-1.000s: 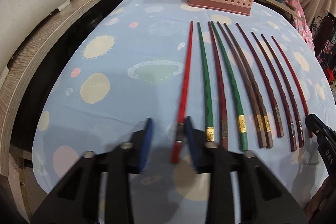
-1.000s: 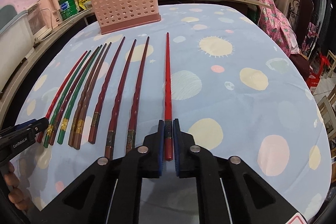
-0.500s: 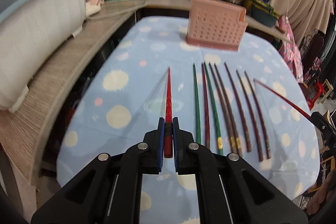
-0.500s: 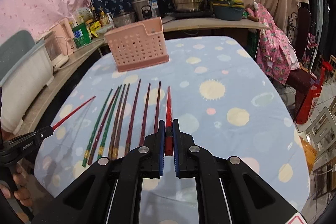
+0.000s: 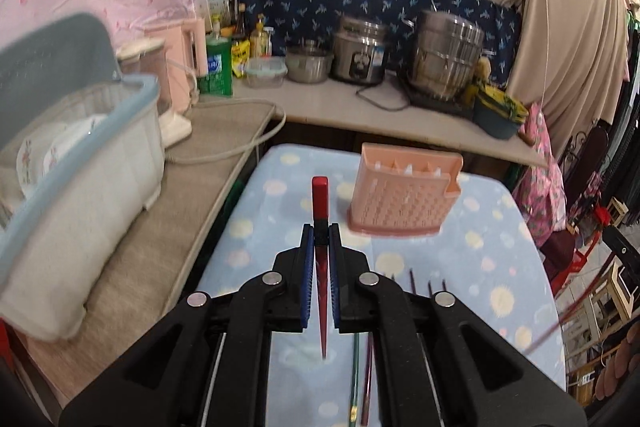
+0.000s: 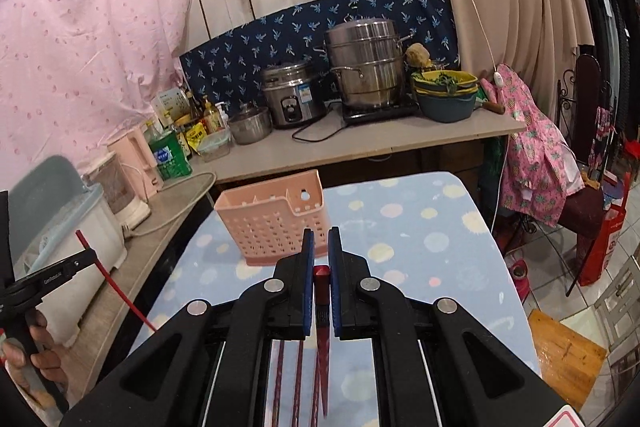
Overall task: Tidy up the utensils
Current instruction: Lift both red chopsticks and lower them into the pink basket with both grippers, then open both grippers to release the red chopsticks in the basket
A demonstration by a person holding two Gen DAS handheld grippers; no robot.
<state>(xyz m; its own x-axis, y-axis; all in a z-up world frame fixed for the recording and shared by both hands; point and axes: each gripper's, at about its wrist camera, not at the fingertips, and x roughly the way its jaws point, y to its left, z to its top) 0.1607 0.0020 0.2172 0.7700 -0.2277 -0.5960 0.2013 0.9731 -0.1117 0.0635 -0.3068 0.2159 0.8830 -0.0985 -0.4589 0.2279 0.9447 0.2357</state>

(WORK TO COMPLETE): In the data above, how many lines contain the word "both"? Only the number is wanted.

(RESPONSE BELOW): 2